◆ **Data records**
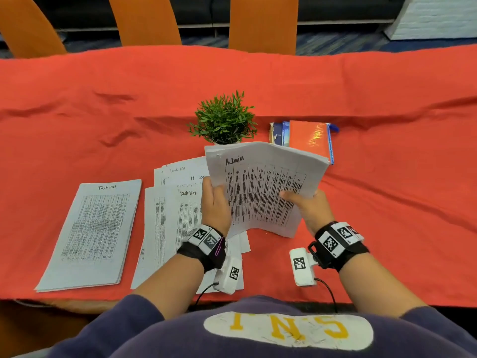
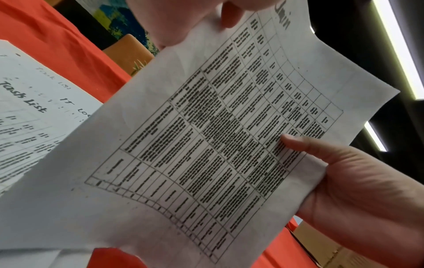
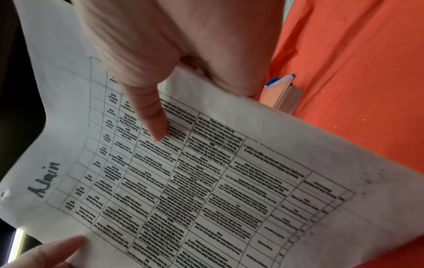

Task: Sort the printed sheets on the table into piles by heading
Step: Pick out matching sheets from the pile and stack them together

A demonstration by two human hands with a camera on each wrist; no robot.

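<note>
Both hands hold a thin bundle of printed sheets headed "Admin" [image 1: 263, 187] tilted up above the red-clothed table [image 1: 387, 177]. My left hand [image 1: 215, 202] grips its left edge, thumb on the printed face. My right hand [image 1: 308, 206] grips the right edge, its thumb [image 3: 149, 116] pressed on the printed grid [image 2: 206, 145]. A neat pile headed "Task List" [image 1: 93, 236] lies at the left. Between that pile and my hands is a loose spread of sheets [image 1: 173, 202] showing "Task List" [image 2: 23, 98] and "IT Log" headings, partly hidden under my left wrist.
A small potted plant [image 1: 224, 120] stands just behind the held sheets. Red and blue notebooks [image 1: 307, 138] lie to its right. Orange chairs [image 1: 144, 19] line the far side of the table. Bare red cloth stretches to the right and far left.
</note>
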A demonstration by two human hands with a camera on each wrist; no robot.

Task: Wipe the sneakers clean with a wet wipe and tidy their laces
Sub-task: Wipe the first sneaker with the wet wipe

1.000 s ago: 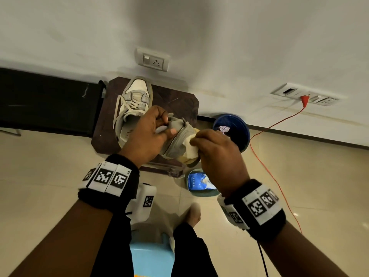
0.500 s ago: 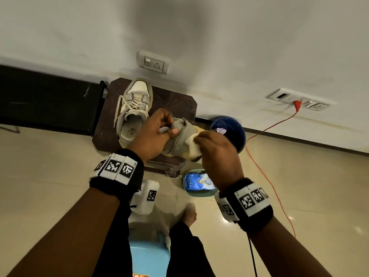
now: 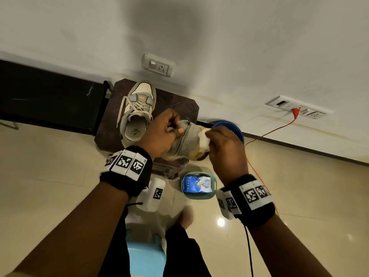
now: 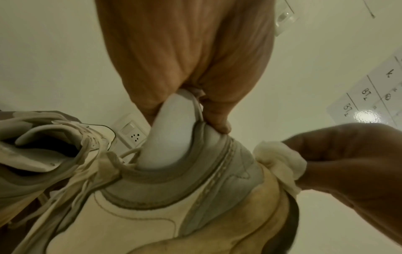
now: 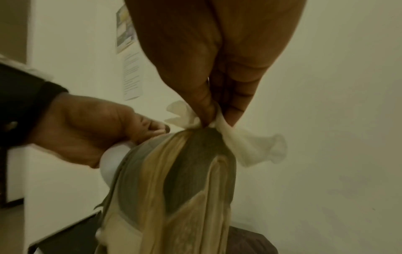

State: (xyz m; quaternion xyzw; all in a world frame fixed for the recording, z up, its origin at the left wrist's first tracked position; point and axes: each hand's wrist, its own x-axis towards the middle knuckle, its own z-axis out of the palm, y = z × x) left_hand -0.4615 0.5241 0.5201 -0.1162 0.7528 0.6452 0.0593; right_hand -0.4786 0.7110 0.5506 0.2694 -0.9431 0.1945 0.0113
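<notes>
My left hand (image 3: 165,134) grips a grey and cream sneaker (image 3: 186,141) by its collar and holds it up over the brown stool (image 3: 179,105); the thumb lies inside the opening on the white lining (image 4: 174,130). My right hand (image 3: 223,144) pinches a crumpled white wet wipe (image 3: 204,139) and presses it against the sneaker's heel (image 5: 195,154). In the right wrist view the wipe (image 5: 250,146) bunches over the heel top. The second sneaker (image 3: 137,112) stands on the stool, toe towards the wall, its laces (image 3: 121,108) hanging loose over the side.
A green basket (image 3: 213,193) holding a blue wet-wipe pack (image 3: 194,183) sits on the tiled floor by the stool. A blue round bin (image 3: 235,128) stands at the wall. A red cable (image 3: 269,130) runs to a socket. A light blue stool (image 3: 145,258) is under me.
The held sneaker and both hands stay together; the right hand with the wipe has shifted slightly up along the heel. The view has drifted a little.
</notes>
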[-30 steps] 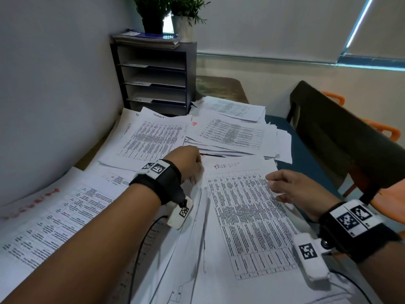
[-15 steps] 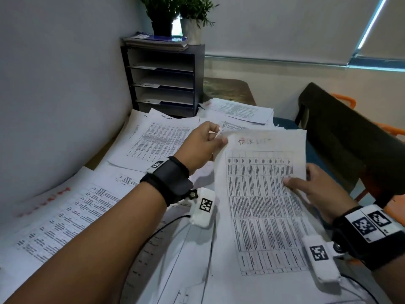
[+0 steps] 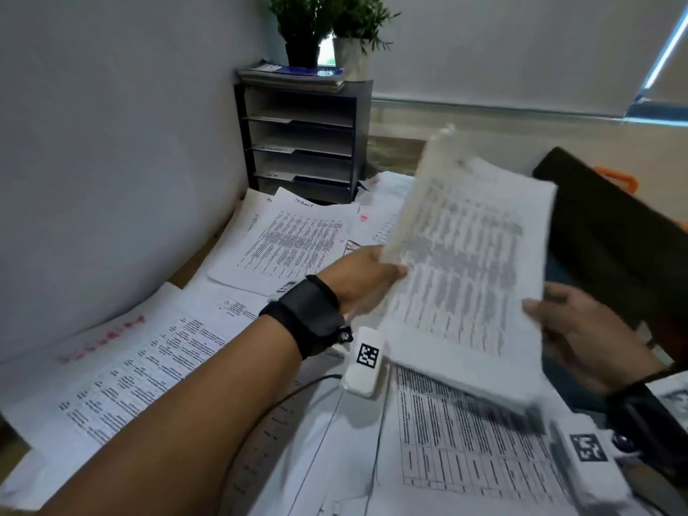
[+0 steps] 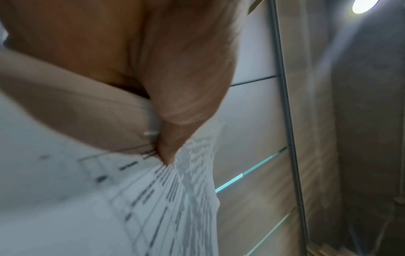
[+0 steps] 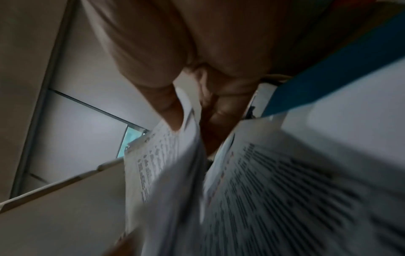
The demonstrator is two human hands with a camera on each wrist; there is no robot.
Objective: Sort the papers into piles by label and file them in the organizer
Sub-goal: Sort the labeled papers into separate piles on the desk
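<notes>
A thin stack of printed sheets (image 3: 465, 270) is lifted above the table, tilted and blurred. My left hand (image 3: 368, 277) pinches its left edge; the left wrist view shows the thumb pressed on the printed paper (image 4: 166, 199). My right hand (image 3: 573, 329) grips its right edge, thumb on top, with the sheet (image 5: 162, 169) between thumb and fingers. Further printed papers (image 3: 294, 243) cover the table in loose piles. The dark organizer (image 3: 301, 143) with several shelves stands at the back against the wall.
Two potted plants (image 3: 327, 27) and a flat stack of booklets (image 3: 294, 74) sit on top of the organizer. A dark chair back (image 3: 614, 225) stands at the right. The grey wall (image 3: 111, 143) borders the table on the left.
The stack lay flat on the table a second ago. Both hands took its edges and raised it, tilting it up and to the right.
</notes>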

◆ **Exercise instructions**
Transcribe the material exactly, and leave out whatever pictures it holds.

◆ **Solution below**
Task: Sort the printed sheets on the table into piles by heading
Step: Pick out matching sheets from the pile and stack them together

A demonstration by two human hands with a camera on each wrist; no robot.

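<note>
Both hands hold a thin bundle of printed sheets headed "Admin" [image 1: 263, 187] tilted up above the red-clothed table [image 1: 387, 177]. My left hand [image 1: 215, 202] grips its left edge, thumb on the printed face. My right hand [image 1: 308, 206] grips the right edge, its thumb [image 3: 149, 116] pressed on the printed grid [image 2: 206, 145]. A neat pile headed "Task List" [image 1: 93, 236] lies at the left. Between that pile and my hands is a loose spread of sheets [image 1: 173, 202] showing "Task List" [image 2: 23, 98] and "IT Log" headings, partly hidden under my left wrist.
A small potted plant [image 1: 224, 120] stands just behind the held sheets. Red and blue notebooks [image 1: 307, 138] lie to its right. Orange chairs [image 1: 144, 19] line the far side of the table. Bare red cloth stretches to the right and far left.
</note>
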A demonstration by two human hands with a camera on each wrist; no robot.

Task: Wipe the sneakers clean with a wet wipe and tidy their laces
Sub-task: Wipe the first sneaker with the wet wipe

1.000 s ago: 
0.500 s ago: 
now: 
now: 
now: 

State: (xyz m; quaternion xyzw; all in a world frame fixed for the recording, z up, its origin at the left wrist's first tracked position; point and axes: each hand's wrist, its own x-axis towards the middle knuckle, its own z-axis out of the palm, y = z × x) left_hand -0.4615 0.5241 0.5201 -0.1162 0.7528 0.6452 0.0593; right_hand -0.4786 0.7110 0.5506 0.2694 -0.9431 0.1945 0.0113
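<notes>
My left hand (image 3: 165,134) grips a grey and cream sneaker (image 3: 186,141) by its collar and holds it up over the brown stool (image 3: 179,105); the thumb lies inside the opening on the white lining (image 4: 174,130). My right hand (image 3: 223,144) pinches a crumpled white wet wipe (image 3: 204,139) and presses it against the sneaker's heel (image 5: 195,154). In the right wrist view the wipe (image 5: 250,146) bunches over the heel top. The second sneaker (image 3: 137,112) stands on the stool, toe towards the wall, its laces (image 3: 121,108) hanging loose over the side.
A green basket (image 3: 213,193) holding a blue wet-wipe pack (image 3: 194,183) sits on the tiled floor by the stool. A blue round bin (image 3: 235,128) stands at the wall. A red cable (image 3: 269,130) runs to a socket. A light blue stool (image 3: 145,258) is under me.
The held sneaker and both hands stay together; the right hand with the wipe has shifted slightly up along the heel. The view has drifted a little.
</notes>
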[-30 steps] 
[-15 steps] 
[+0 steps] 
[+0 steps] 
[+0 steps] 
The demonstrator is two human hands with a camera on each wrist; there is no robot.
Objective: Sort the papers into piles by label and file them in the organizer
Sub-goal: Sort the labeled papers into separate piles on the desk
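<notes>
A thin stack of printed sheets (image 3: 465, 270) is lifted above the table, tilted and blurred. My left hand (image 3: 368, 277) pinches its left edge; the left wrist view shows the thumb pressed on the printed paper (image 4: 166, 199). My right hand (image 3: 573, 329) grips its right edge, thumb on top, with the sheet (image 5: 162, 169) between thumb and fingers. Further printed papers (image 3: 294, 243) cover the table in loose piles. The dark organizer (image 3: 301, 143) with several shelves stands at the back against the wall.
Two potted plants (image 3: 327, 27) and a flat stack of booklets (image 3: 294, 74) sit on top of the organizer. A dark chair back (image 3: 614, 225) stands at the right. The grey wall (image 3: 111, 143) borders the table on the left.
The stack lay flat on the table a second ago. Both hands took its edges and raised it, tilting it up and to the right.
</notes>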

The required response has been given in full.